For Windows OS System: I use the following command line:
bert-base-ner-train -data_dir E:\BERT-BiLSTM-CRF-NER\data\ -output_dir E:\BERT-BiLSTM-CRF-NER\final_output\ -init_checkpoint E:\BERT-BiLSTM-CRF-NER\init_checkpoint\chinese_L-12_H-768_A-12\bert_model.ckpt -bert_config_file E:\BERT-BiLSTM-CRF-NER\init_checkpoint\chinese_L-12_H-768_A-12\bert_config.json -vocab_file E:\BERT-BiLSTM-CRF-NER\init_checkpoint\chinese_L-12_H-768_A-12\vocab.txt -batch_size 8
The final trained model will be in the "final_output" folder.

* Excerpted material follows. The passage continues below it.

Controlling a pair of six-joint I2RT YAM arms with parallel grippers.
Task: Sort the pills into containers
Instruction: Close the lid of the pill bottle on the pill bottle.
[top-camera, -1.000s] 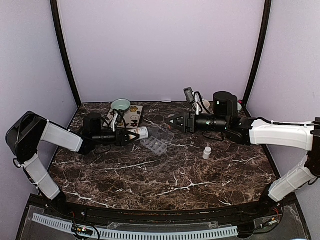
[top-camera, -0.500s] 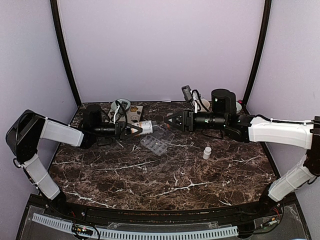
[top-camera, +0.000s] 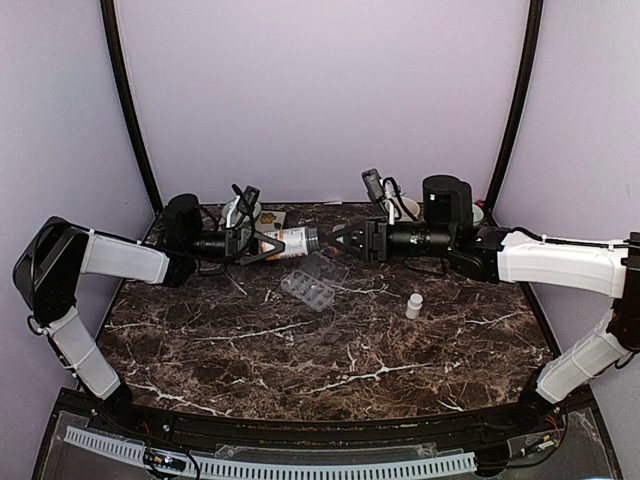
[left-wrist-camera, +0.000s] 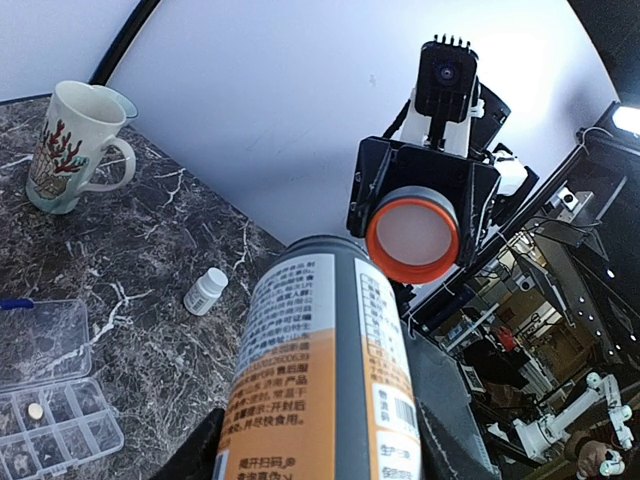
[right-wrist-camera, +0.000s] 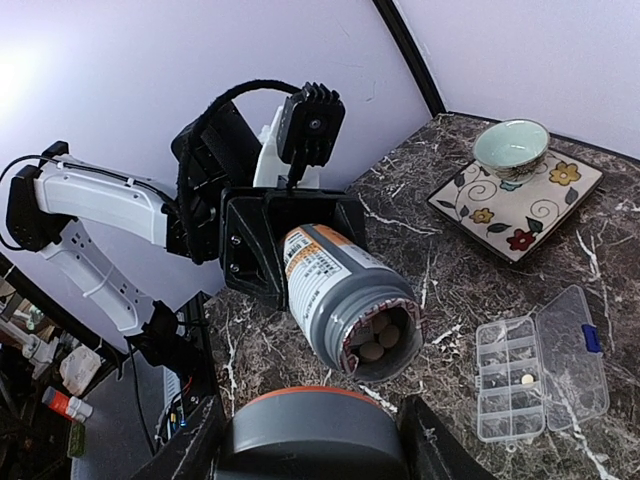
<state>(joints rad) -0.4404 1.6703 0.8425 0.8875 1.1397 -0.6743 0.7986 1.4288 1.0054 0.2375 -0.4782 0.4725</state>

The Test File is "test.py" and could test the "Test-set.xlsx" and get a result.
Before you execute the file, be sure to change the paths of trained BERT model, original pre-trained BERT model, and Test-set.xlsx to your own.
And you could see the results and power of BERT.
Another executive file is "predict-test.py" in which you could input the sentence and name and finally get the match results. Be sure to change the paths same as "test.py" file.